Coube a Geraldo Venceslau Braamcamp o papel de promover a Quinta, assim como a plantação de amoreiras e a criação de bicho-da-sede no local, para abastecimento das fábricas têxteis de então.
O seu filho Abraham Wheelhouse arrenda o espaço em 1883 e Robert Hunter Reynolds acaba por o comprar um ano depois. Em 1895, a fábrica The Cork Company Lda implanta-se naquela área e decorridos dois anos o espaço passa a ser detido pela Sociedade Nacional de Cortiça.

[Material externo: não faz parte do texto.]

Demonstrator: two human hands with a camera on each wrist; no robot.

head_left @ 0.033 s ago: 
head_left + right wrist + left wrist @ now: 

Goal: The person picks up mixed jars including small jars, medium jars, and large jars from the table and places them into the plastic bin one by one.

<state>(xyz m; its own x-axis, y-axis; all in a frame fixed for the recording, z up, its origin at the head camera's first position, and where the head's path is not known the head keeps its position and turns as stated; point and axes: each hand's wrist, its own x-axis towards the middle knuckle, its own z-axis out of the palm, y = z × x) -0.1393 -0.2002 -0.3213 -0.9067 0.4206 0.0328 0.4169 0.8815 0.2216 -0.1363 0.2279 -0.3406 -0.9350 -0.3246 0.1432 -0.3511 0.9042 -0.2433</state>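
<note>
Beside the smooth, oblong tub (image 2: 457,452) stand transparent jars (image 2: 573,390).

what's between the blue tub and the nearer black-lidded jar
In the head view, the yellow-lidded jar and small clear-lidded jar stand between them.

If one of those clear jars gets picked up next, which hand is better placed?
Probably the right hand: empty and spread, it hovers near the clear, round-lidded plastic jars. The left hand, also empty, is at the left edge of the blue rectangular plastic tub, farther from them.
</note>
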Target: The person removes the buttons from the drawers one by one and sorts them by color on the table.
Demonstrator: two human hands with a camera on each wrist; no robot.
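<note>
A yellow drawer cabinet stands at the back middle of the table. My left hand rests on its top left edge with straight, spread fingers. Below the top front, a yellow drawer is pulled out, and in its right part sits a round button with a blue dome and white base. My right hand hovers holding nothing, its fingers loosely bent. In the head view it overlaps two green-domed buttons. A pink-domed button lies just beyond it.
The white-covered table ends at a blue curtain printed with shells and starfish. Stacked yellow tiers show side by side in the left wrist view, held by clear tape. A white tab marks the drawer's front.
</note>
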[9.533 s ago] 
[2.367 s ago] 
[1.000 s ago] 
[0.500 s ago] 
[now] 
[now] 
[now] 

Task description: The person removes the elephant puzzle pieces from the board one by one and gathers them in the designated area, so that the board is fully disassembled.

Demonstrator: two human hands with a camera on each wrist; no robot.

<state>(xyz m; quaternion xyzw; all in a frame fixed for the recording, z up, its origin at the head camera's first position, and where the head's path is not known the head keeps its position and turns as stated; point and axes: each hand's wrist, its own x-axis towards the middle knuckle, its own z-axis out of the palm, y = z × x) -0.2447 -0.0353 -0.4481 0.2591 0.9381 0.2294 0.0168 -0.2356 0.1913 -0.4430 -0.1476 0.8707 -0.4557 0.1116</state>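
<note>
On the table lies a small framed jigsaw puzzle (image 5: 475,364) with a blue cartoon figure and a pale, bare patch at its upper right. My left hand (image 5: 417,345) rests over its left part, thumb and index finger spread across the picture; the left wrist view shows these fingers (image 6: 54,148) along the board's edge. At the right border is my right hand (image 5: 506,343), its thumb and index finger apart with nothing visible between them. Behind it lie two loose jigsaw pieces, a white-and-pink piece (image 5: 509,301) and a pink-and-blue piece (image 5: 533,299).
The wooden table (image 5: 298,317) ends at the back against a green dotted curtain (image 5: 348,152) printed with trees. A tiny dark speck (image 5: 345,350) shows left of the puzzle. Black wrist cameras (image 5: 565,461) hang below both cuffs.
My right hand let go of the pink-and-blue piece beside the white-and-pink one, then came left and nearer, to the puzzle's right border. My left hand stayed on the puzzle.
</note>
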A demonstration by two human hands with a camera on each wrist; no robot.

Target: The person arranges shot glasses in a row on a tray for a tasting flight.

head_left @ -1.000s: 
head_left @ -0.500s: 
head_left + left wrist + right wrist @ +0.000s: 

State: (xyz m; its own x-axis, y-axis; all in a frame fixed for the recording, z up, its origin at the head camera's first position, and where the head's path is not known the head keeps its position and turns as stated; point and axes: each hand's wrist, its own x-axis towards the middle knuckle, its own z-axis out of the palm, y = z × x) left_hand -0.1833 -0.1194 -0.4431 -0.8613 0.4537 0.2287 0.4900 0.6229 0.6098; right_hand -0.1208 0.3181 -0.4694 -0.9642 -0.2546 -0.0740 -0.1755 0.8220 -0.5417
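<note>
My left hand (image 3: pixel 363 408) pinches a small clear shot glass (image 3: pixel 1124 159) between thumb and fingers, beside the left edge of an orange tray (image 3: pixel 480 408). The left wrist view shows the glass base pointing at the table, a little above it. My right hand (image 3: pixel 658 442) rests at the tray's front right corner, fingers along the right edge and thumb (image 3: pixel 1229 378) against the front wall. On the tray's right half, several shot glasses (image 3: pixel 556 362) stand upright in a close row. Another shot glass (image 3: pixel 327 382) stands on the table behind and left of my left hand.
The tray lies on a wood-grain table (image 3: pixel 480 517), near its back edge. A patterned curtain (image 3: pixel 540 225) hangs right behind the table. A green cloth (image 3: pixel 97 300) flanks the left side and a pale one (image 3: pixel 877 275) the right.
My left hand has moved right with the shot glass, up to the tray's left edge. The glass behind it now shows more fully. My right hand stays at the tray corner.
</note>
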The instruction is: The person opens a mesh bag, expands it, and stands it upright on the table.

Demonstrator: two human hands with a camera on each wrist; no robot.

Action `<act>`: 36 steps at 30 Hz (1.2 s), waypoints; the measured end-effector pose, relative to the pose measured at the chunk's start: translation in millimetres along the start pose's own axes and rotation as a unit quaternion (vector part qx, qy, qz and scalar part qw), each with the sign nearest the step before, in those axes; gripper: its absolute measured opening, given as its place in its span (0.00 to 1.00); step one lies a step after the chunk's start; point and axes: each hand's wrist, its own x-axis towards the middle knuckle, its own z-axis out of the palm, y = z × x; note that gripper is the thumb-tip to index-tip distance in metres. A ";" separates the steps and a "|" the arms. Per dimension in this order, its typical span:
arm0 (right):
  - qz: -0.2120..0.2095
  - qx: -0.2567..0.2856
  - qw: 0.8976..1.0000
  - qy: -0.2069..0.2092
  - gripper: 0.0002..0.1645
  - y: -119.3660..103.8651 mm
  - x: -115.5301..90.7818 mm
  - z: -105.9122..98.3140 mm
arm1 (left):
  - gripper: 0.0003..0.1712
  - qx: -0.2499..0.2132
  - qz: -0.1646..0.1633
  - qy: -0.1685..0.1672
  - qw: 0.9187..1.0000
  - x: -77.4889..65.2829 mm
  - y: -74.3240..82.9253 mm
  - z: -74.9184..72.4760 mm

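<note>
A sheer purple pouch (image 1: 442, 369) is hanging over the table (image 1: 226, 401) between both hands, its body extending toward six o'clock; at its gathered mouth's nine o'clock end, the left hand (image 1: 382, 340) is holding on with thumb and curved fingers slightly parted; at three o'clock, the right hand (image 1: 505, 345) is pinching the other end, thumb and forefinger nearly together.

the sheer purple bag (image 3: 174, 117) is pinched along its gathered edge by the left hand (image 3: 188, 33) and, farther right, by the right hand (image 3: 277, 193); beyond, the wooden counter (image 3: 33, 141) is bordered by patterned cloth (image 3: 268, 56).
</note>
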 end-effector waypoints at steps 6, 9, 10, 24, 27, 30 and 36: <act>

Na altura, a zona era conhecida como a Quinta dos Ingleses. Já em 1986, um incêndio na fábrica acabaria por causar o desaparecimento dos vestígios do Moinho de Vento do Barão do Sobral.
Considerada insolvente, a fábrica seria posteriormente vendida em leilão, assim como o material e maquinaria ali existentes.
O terreno, esse, passou a ficar na posse do BCP (hoje Millennium BCP), até ser vendido à Câmara Municipal do Barreiro, que procedeu à aquisição da Quinta após reunião privada realizada a 4 de Novembro de 2015.
Dois anos depois, a autarquia aprova a decisão final do procedimento de classificação como SIM do Sítio de Alburrica e do Mexilhoeiro e do seu património moageiro, ambiental e paisagístico.
Cronologia Da compra pelo município do Barreiro até ao actual projecto imobiliário
2016
– Dezembro – Câmara assina escritura de aquisição da Quinta do Braamcamp, no anterior executivo presidido por Carlos Humberto de Carvalho (CDU);
2018
– Março – Presidente Frederico Rosa (PS) considera quinta “uma pérola” para desenvolvimento de projecto no local;
2019
– Fevereiro – Comunistas acusam gestão socialista de colocar espaço ao “serviço de interesses privados”, numa altura marcada por uma ‘guerra’ de comunicados entre PCP e PS;
– Março – Movimento de cidadãos defende que a Braamcamp deve ser apenas de usufruto público, mostrando-se contra venda do espaço;
– Setembro – Com peças concursais já recebidas, município barreirense prepara palco para apresentação de futuro para a quinta;
– Novembro – Assembleia Municipal viabiliza projecto para requalificar Braamcamp. CDU defende que “interesses económicos não se podem sobrepor a gestão política de bom senso”;
2020
– Janeiro Braamcamp já está em hasta pública e investidores têm dois meses para submeter propostas, sendo o valor base de alienação de 5 milhões de euros. Quinta está entre a construção imobiliária, com parte da área destinada a habitação e hotelaria e outra a espaço público;
– Março – Abertura das propostas de venda da Quinta é adiada para 17 de Abril;
– Abril – Providência cautelar suspende venda da Braamcamp, depois do município ter recebido duas propostas de compra das empresas Calatrava Grace e Saint-Germain. Propostas foram abertas, mas processo ainda pode ser anulado. Câmara apresenta Resolução Fundamentada contra providência cautelar;
– Junho – Saint-Germain vence concurso, após decisão do júri, com empresa a apontar 2025 como o ano em que a nova Quinta do Braamcamp estará concluída. No mesmo mês, Tribunal Administrativo e Fiscal de Almada suspende venda e os efeitos da abertura das propostas, tendo a Plataforma Cidadã Braamcamp é de Todos apresentado um pedido de declaração de ineficácia dos actos da CMB. Suspensão não demove Câmara e empresa de firmarem negócio. Oposição tem dúvidas;
– Dezembro – Projecto continua nos planos da empresa Saint-Germain, embora justiça tarde em decidir;
2021
– Maio – Projecto parece estar “enguiçado” e a Agência Portuguesa do Ambiente dá parecer desfavorável ao projecto, não sendo vinculativo. Câmara envia informação adicional à CCDR sobre projecto previsto.